Global temperatures to reach near-record highs in next five years, report finds

Annual global mean near-surface temperatures during 2026–2030 are predicted to range between 1.3°C and 1.9°C above the 1850–1900 pre-industrial average, acco...


What Happened

  • Annual global mean near-surface temperatures during 2026–2030 are predicted to range between 1.3°C and 1.9°C above the 1850–1900 pre-industrial average, according to a new climate outlook produced by the UK's Met Office for the World Meteorological Organization (WMO) and published on May 28, 2026.
  • There is a 91% probability that the global mean temperature will temporarily exceed 1.5°C above pre-industrial levels for at least one year between 2026 and 2030 — the threshold set as the aspirational limit under the Paris Agreement.
  • There is an 86% chance that at least one year in 2026–2030 will surpass 2024 as the warmest year on record globally.
  • An El Niño event is forecast for late 2026, which significantly raises the probability that 2027 will become a new record-breaking year for global heat.
  • Arctic temperatures over the next five extended northern hemisphere winters (November–March) are predicted to be 2.8°C above the 1991–2020 average, with further sea ice reduction expected in the Barents Sea, Bering Sea, and Sea of Okhotsk.

Static Topic Bridges

World Meteorological Organization (WMO)

The World Meteorological Organization is a specialised agency of the United Nations, established in 1950 as the successor to the International Meteorological Organization (founded 1873). WMO coordinates global atmospheric, climatic, hydrological, and related environmental data sharing among its 193 member states. It publishes authoritative annual and decadal climate bulletins including the State of the Global Climate report and the near-term climate prediction outlook. The WMO also co-established the Intergovernmental Panel on Climate Change (IPCC) with UNEP in 1988.

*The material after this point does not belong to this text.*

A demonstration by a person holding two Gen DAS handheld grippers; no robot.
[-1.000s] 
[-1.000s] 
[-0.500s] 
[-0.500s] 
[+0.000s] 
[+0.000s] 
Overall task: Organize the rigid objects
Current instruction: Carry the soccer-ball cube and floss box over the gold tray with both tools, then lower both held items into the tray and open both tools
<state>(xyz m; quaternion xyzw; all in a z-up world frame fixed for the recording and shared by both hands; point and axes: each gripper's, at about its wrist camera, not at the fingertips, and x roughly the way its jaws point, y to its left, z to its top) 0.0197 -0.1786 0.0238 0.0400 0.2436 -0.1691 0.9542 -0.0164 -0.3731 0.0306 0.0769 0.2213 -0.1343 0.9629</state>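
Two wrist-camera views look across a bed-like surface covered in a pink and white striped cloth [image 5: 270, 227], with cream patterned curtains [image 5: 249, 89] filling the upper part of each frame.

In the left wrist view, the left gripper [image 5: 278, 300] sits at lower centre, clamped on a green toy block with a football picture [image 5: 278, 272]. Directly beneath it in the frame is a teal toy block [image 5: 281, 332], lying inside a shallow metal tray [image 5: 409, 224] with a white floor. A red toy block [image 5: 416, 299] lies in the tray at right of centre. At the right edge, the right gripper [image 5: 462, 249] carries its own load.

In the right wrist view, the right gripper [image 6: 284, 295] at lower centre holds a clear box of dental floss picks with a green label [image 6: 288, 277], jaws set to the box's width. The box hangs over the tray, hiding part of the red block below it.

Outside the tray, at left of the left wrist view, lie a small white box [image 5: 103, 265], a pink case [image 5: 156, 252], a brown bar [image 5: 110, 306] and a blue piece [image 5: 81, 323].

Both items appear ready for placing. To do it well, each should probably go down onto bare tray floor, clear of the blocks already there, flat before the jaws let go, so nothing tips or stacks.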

  • Founded: 1950; UN specialised agency since 1951
  • Headquarters: Geneva, Switzerland
  • Members: 193 states and territories
  • Co-established IPCC with UNEP: 1988
  • The 2026 near-term prediction synthesises data from 13 institutes worldwide, led by the UK Met Office

Connection to this news: The WMO report providing the temperature forecasts is a direct product of the organisation's mandate for authoritative multi-model climate prediction, making it a primary source for IPCC and UNFCCC policy discussions.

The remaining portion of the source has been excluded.